• EXERCISE DIRECTIONS: The answer is to be an exact copy of the lines below running from the line with "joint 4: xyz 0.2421" down to the line with "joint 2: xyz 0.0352", both ends included, and nothing more.

DATASET EXCERPT below:

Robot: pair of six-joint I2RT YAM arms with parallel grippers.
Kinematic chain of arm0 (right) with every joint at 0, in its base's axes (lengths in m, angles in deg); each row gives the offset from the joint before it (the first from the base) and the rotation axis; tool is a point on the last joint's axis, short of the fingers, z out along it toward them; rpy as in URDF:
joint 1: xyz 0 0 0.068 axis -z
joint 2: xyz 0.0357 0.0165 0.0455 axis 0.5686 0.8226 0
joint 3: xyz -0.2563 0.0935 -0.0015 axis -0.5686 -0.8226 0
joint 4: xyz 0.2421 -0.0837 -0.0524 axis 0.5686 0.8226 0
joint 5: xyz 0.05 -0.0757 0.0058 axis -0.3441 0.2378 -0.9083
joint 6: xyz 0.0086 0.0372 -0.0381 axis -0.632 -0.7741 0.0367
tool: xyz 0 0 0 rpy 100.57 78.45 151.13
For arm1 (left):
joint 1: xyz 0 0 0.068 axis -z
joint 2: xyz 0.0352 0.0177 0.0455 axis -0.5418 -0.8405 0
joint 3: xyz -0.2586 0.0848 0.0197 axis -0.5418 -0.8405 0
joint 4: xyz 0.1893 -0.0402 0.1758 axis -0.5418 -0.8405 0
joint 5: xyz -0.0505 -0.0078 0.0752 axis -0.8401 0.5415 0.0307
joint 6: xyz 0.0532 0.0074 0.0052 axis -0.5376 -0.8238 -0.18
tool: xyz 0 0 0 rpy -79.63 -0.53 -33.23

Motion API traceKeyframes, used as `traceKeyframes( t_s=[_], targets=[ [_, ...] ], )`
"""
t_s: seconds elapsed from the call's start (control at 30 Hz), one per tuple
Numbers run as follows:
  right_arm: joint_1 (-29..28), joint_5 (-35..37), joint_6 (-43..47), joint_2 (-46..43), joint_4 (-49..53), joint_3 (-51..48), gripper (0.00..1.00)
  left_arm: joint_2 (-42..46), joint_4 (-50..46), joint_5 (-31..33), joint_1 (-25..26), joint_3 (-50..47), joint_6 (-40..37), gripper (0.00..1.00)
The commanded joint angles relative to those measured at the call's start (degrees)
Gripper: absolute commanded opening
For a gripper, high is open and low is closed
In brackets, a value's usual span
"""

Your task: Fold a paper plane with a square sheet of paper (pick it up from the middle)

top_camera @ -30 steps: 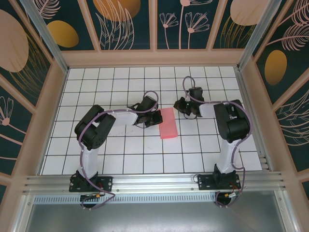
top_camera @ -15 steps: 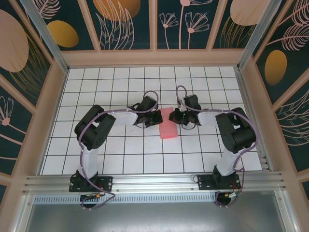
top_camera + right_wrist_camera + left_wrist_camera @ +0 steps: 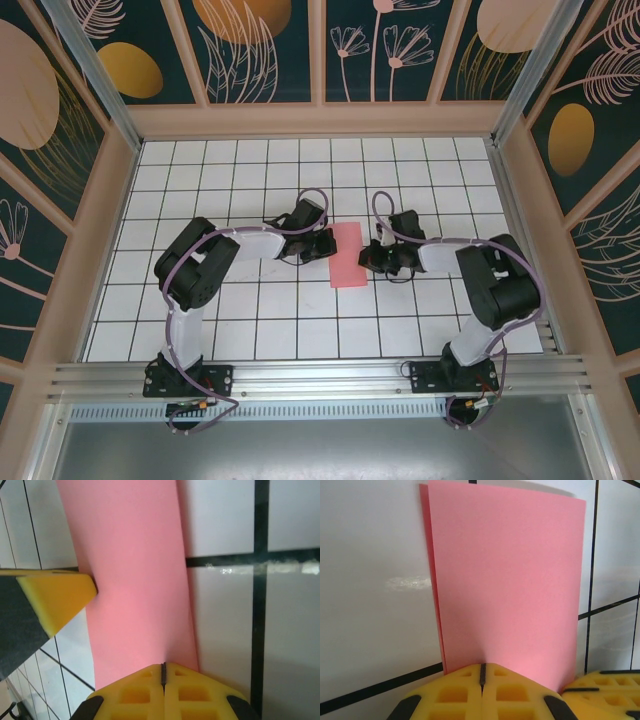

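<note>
Two arms lean in over the white gridded surface [image 3: 230,180], one from each side of a single pink sheet.

On the left, the arm reaches across from its base and brings the left claw [image 3: 324,246] down at the left long side of the square sheet of paper [image 3: 348,270]. From its own wrist camera, the yellow fingertips [image 3: 455,692] are pressed together with only a thin dark seam between them. They rest on the sheet close to its left edge. I can see nothing caught between them, so they bear down on the paper rather than pinch it.

The paper lies flat near the middle of the surface, folded over into a narrow rectangle with its long sides running away from the bases. Along its left edge a sliver of the lower layer peeks out from under the upper one.

On the right, the right claw [image 3: 368,262] meets the opposite long side, a little nearer the bases than its partner. Its wrist camera shows its own yellow tips likewise pressed shut and sitting on the sheet beside the right edge. In that same view, the other claw's yellow pad [image 3: 55,600] touches the paper's far edge.
</note>
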Motion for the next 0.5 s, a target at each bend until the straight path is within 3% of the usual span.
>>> traceKeyframes(
  t_s=[0.0,0.27,0.47],
  targets=[
    [-0.6,-3.6,1.9,-1.5,1.3,0.4,0.05,-5.4,-11.3,7.6,-0.3,-3.9,-0.5,0.05],
    [-1.5,-3.2,1.4,2.6,-0.2,1.0,0.04,-5.1,-11.6,7.7,-0.3,-3.9,-0.3,0.04],
    [-1.4,-1.7,0.8,-0.8,1.0,-5.5,0.04,-5.2,-11.6,7.8,-0.3,-3.9,-0.3,0.04]
  ],
)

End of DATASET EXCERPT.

• EXERCISE RESULT:
joint 4: xyz 0.2421 -0.0837 -0.0524 axis 0.5686 0.8226 0
joint 5: xyz 0.05 -0.0757 0.0058 axis -0.3441 0.2378 -0.9083
joint 6: xyz 0.0086 0.0372 -0.0381 axis -0.632 -0.7741 0.0367
tool: xyz 0 0 0 rpy 100.57 78.45 151.13
For arm1 (left):
joint 1: xyz 0 0 0.068 axis -z
joint 2: xyz 0.0352 0.0177 0.0455 axis -0.5418 -0.8405 0

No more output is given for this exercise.